Microcirculation after cerebral venous occlusions as assessed by laser Doppler scanning.

作者信息

Nakase H, Kempski O S, Heimann A, Takeshima T, Tintera J

机构信息

Institute for Neurosurgical Pathophysiology, Johannes Gutenberg-University of Mainz, Germany.

出版信息

J Neurosurg. 1997 Aug;87(2):307-14. doi: 10.3171/jns.1997.87.2.0307.

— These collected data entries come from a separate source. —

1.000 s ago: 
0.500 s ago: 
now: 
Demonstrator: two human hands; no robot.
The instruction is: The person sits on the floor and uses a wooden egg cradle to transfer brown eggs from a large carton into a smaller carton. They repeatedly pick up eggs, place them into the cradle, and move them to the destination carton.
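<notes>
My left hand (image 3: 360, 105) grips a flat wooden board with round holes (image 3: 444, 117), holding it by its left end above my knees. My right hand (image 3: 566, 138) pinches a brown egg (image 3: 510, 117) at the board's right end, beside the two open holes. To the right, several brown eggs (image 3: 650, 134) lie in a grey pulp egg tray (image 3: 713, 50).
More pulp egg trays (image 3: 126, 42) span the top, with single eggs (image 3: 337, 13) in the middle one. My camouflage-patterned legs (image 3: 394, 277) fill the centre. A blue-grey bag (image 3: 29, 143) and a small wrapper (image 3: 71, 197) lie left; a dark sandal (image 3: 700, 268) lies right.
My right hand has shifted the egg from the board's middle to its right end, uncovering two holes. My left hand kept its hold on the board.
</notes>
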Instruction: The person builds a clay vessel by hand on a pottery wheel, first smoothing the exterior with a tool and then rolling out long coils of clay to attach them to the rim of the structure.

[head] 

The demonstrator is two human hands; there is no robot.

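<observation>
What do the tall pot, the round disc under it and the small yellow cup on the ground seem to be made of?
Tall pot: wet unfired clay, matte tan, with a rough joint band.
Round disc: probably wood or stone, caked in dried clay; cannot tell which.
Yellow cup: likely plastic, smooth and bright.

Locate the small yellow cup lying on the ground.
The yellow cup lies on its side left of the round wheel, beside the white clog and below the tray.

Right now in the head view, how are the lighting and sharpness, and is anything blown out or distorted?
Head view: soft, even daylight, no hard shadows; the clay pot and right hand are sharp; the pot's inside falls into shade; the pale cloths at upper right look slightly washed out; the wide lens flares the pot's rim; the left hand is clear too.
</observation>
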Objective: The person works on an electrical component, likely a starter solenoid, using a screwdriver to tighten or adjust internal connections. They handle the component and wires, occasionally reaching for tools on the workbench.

DOI:10.3171/jns.1997.87.2.0307
PMID:9254098
Abstract

Research on cerebral venous circulation disturbances (CVCDs) has been limited partly by the paucity of animal models that produce consistent venous infarction. Occlusion of two adjacent cortical veins in rats by means of a photochemical thrombotic technique provides a minimally invasive, clinically relevant, and reproducible model suited to study the pathophysiology of CVCDs. In this study, the effects of venous occlusion on regional cortical blood flow and the brain damage that ensues were evaluated. Cortical vein occlusion was induced by photoactivation of rose bengal via 100-microm fiberoptic illumination. The cerebral venous flow pattern was examined using fluorescence angiography until 90 minutes after venous occlusion, and regional cerebral blood flow (rCBF) was determined at 48 locations by using laser Doppler scanning. Histological damage was assessed 48 hours after vein occlusion. Occlusion of two cortical veins (Group T; seven animals) was compared with single-vein occlusion and its ensuing brain damage (Group S; five animals) and with sham-operated control (five animals). An rCBF reduction occurred 30 minutes after occlusion in Group T and was more extensive than the decrease in Group S after 60 minutes. Observation frequency histograms based on local CBF data obtained in Group T demonstrated that local CBF at some sites decreased to a level below the ischemic threshold within 90 minutes. Six of the seven rats in Group T had a growing venous thrombus with extravasation of fluorescein. The resulting infarction was significantly larger in Group T (9.8 +/- 4.5% of the hemispheric area) than in Group S (only 3 +/- 1.5% of the hemispheric area). In conclusion, microcirculation perturbations occur early after venous occlusion and result in the formation of a venous thrombus accompanied by local ischemia and severe venous infarction. The extent of vein occlusion determines the resulting brain damage. Based on the results of this study, the authors conclude that CVCDs may be attenuated by prevention of venous thrombus progression together with the use of protective measures against the consequences of ischemia.

摘要

脑静脉循环障碍(CVCDs)的研究部分受到能产生一致静脉梗死的动物模型匮乏的限制。通过光化学血栓形成技术闭塞大鼠两条相邻的皮质静脉,可提供一种微创、临床相关且可重复的模型,适合用于研究CVCDs的病理生理学。在本研究中,评估了静脉闭塞对局部皮质血流及随之发生的脑损伤的影响。通过100微米光纤照明光激活孟加拉玫瑰红诱导皮质静脉闭塞。在静脉闭塞后90分钟内使用荧光血管造影检查脑静脉血流模式,并使用激光多普勒扫描在48个位置测定局部脑血流(rCBF)。在静脉闭塞48小时后评估组织学损伤。将两条皮质静脉闭塞组(T组;7只动物)与单静脉闭塞及其随后的脑损伤组(S组;5只动物)以及假手术对照组(5只动物)进行比较。T组在闭塞后30分钟出现rCBF降低,且比60分钟后S组的降低更广泛。基于T组获得的局部CBF数据的观察频率直方图显示,T组某些部位的局部CBF在90分钟内降至缺血阈值以下。T组7只大鼠中有6只出现不断增大的静脉血栓伴荧光素外渗。T组产生的梗死灶(占半球面积的9.8±4.5%)明显大于S组(仅占半球面积的3±1.5%)。总之,静脉闭塞后早期会出现微循环紊乱,并导致伴有局部缺血和严重静脉梗死的静脉血栓形成。静脉闭塞的程度决定了由此产生的脑损伤。基于本研究结果,作者得出结论,通过预防静脉血栓进展以及采取针对缺血后果的保护措施,可能会减轻CVCDs。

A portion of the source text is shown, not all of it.